### SUPPLIED MATERIAL
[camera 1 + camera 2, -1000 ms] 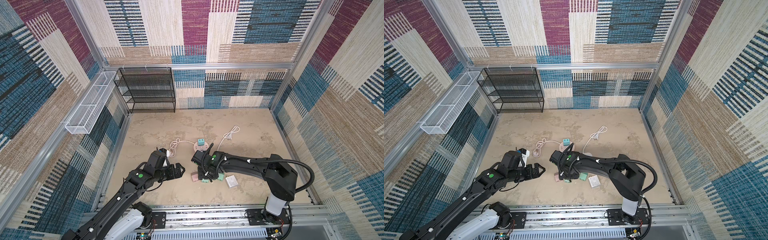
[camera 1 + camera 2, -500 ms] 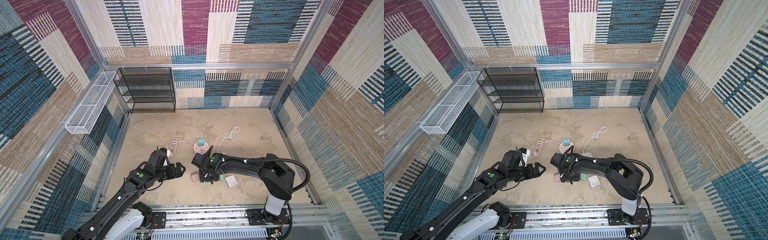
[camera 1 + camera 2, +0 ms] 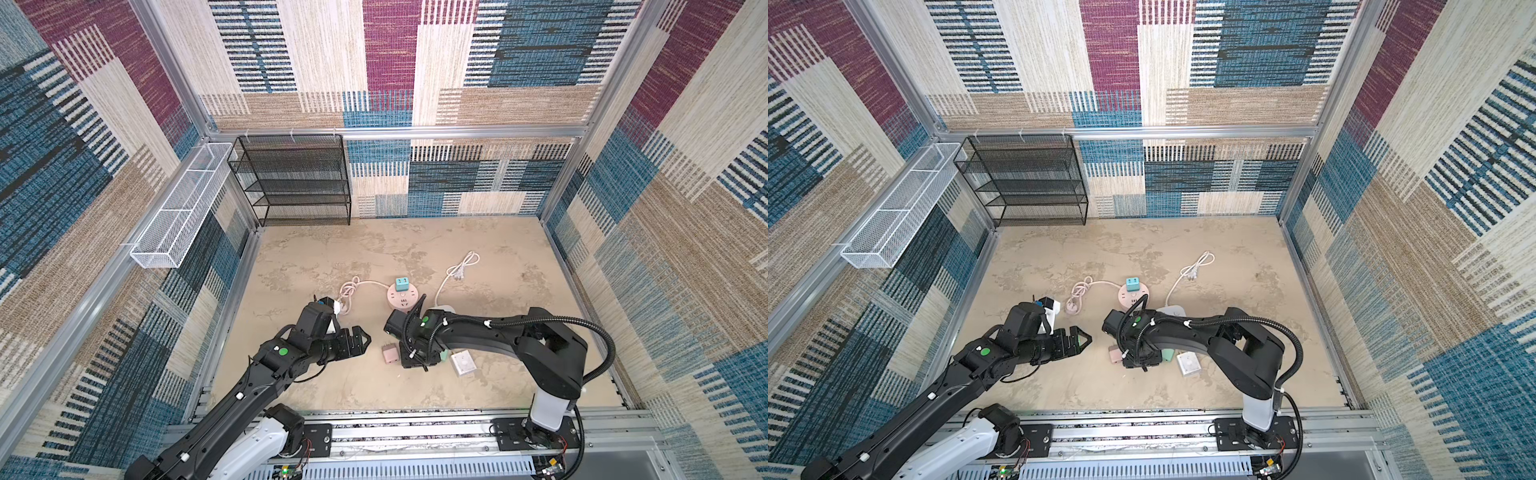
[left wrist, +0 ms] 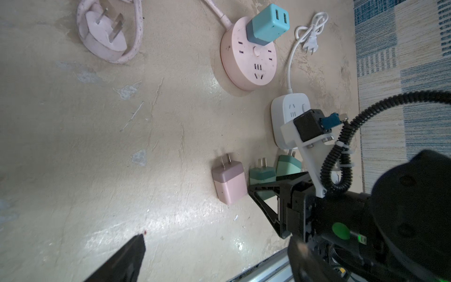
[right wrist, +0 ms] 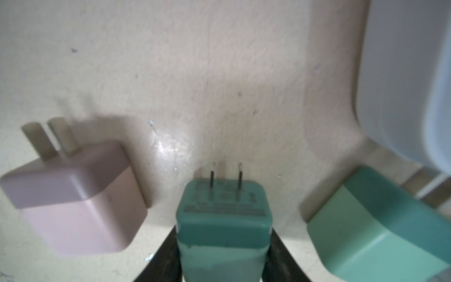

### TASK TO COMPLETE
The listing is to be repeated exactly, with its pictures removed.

### WRITTEN SOLUTION
[camera 1 + camera 2, -1000 ms] 
[camera 1 + camera 2, -500 ms] 
[camera 1 + camera 2, +0 ms] 
[left wrist, +0 ms] 
[right wrist, +0 ms] 

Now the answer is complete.